= WHAT YOU WILL DO =
Among the entries that follow, how many lines contain the string "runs"? Answer with that number only.

= DATA =
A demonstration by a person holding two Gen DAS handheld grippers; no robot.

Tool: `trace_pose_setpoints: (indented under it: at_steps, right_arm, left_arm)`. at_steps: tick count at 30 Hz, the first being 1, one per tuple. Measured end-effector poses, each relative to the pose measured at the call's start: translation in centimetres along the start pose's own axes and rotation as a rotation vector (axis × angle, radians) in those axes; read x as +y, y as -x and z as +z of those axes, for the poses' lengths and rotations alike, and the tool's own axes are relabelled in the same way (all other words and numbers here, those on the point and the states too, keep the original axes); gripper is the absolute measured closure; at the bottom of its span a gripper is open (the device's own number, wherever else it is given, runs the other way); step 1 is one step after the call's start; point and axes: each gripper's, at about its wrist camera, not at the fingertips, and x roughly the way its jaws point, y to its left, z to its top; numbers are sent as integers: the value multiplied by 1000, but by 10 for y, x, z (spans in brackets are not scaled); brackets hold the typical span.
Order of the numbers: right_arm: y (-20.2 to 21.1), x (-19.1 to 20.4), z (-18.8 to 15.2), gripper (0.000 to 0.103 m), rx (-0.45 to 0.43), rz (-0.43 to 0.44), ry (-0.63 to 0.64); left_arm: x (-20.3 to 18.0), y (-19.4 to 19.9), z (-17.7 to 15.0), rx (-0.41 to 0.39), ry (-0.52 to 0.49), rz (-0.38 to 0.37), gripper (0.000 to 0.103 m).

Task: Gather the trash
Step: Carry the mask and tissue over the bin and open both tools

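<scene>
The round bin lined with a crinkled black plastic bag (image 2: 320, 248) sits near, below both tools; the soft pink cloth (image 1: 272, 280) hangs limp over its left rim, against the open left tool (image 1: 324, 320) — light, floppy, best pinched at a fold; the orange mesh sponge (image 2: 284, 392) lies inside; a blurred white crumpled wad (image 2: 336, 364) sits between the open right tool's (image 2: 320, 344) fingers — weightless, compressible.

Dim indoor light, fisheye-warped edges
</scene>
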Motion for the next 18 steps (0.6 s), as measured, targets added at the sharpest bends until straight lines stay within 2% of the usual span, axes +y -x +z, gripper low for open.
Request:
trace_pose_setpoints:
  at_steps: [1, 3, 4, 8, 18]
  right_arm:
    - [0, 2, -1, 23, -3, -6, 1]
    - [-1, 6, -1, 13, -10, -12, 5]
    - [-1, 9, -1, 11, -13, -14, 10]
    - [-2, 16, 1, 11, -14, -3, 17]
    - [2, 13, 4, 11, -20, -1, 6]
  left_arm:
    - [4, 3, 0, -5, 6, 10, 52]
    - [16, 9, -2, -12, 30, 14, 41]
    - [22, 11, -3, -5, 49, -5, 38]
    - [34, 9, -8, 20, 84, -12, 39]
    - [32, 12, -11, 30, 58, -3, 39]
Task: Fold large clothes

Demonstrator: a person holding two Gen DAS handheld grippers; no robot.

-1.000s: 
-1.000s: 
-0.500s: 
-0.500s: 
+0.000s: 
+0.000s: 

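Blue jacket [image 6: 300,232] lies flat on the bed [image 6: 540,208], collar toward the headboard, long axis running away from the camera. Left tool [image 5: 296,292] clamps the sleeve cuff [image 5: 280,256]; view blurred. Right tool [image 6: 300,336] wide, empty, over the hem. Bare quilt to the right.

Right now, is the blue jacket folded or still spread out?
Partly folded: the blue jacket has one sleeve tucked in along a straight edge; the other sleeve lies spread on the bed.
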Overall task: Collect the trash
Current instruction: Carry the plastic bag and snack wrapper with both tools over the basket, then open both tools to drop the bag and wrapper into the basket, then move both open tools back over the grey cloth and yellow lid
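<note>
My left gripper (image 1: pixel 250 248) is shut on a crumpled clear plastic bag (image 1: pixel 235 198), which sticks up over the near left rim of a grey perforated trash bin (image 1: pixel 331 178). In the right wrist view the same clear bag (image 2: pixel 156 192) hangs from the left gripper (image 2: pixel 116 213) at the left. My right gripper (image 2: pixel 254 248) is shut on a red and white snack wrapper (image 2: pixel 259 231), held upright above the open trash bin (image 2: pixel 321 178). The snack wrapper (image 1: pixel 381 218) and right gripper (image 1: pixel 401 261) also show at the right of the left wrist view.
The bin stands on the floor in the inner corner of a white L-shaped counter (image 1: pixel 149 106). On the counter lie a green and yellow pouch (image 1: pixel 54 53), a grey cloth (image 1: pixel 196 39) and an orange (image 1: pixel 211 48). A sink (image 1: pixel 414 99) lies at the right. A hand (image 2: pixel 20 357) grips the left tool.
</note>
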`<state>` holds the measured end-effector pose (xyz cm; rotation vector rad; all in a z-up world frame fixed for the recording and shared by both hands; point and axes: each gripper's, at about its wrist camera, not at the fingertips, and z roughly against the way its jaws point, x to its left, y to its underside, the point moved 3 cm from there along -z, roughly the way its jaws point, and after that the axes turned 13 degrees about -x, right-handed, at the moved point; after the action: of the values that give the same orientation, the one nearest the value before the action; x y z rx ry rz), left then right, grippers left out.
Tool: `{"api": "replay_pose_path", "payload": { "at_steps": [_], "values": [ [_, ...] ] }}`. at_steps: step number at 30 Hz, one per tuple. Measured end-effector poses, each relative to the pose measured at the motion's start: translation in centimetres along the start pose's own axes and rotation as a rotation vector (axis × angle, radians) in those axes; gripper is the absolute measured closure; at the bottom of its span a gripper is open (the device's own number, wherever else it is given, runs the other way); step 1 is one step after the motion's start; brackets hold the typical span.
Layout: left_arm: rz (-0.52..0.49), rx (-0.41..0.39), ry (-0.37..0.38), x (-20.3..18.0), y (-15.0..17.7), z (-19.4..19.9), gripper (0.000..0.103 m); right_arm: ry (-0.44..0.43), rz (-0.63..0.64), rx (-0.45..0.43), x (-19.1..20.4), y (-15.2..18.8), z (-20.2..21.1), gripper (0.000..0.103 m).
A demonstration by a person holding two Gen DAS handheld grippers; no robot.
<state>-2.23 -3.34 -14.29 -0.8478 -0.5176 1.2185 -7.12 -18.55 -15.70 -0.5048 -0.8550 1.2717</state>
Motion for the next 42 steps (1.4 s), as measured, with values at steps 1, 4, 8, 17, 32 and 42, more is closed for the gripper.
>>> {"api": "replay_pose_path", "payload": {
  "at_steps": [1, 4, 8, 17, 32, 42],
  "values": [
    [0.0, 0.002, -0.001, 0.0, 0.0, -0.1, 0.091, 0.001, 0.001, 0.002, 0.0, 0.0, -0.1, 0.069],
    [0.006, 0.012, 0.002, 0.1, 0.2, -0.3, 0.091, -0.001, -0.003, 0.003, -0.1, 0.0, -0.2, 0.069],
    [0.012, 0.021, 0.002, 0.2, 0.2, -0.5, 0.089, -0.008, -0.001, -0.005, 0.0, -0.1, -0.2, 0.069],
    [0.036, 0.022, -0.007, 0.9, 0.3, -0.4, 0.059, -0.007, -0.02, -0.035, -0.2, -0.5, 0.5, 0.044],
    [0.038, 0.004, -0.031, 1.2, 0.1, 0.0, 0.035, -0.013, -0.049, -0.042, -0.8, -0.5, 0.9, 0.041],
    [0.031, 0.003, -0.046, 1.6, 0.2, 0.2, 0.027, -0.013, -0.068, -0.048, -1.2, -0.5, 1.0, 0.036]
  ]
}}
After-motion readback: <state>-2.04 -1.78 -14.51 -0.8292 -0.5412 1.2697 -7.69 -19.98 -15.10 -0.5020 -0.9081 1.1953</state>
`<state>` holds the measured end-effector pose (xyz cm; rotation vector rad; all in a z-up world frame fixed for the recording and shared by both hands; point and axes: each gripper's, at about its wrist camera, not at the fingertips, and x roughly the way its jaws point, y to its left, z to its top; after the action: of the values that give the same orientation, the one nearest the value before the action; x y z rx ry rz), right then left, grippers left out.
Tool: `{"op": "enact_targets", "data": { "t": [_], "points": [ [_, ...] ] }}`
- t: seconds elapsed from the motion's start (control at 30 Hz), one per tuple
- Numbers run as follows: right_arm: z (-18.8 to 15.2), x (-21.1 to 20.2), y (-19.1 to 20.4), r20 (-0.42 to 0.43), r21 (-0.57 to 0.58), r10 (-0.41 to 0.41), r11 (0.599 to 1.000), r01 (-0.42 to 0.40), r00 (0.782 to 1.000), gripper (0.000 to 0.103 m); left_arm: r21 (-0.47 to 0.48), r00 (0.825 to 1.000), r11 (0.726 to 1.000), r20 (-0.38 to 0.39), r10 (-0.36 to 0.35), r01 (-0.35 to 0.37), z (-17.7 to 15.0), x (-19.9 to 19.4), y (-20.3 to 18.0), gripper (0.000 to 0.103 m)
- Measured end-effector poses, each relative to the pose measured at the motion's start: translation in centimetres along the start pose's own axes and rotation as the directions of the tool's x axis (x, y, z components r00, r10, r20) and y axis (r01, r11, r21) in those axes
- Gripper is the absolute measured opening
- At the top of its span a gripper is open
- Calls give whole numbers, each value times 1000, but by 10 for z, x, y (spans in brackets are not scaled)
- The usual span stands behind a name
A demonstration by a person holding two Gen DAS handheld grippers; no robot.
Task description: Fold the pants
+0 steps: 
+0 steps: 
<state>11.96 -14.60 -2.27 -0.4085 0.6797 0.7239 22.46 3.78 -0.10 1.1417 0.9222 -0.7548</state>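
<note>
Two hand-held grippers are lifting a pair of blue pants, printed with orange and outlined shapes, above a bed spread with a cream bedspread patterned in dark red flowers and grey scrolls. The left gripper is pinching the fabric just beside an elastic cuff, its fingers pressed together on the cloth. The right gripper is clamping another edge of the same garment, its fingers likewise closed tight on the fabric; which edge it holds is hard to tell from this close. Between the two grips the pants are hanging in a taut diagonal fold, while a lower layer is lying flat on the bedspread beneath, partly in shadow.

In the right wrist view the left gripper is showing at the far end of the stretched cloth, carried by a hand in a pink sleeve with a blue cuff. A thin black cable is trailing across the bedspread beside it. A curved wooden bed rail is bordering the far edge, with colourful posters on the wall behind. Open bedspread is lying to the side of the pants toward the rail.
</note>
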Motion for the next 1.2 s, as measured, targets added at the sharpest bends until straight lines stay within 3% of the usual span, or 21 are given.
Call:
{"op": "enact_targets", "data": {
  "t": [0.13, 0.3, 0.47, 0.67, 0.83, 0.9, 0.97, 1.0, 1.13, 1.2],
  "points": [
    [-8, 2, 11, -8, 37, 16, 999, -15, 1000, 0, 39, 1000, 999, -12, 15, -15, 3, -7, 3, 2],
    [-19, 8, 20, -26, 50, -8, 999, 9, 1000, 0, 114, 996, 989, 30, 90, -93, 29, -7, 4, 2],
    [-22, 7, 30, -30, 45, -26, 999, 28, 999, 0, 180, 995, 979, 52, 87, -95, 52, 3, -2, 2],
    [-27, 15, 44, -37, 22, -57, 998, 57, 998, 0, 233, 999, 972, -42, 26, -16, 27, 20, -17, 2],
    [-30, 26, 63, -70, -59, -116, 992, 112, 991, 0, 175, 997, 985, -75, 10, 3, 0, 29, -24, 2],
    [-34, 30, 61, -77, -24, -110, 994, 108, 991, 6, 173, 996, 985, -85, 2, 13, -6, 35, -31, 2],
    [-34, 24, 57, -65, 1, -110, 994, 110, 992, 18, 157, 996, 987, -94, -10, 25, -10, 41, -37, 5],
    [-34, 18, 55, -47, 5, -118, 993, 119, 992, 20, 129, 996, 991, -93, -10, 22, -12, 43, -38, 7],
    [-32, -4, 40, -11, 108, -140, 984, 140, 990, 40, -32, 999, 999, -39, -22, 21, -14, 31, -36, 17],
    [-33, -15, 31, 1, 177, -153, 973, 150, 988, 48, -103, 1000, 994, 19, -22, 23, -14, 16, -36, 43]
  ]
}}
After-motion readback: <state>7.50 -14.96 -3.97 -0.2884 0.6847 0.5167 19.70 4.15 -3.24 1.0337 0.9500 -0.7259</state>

= REPLY =
2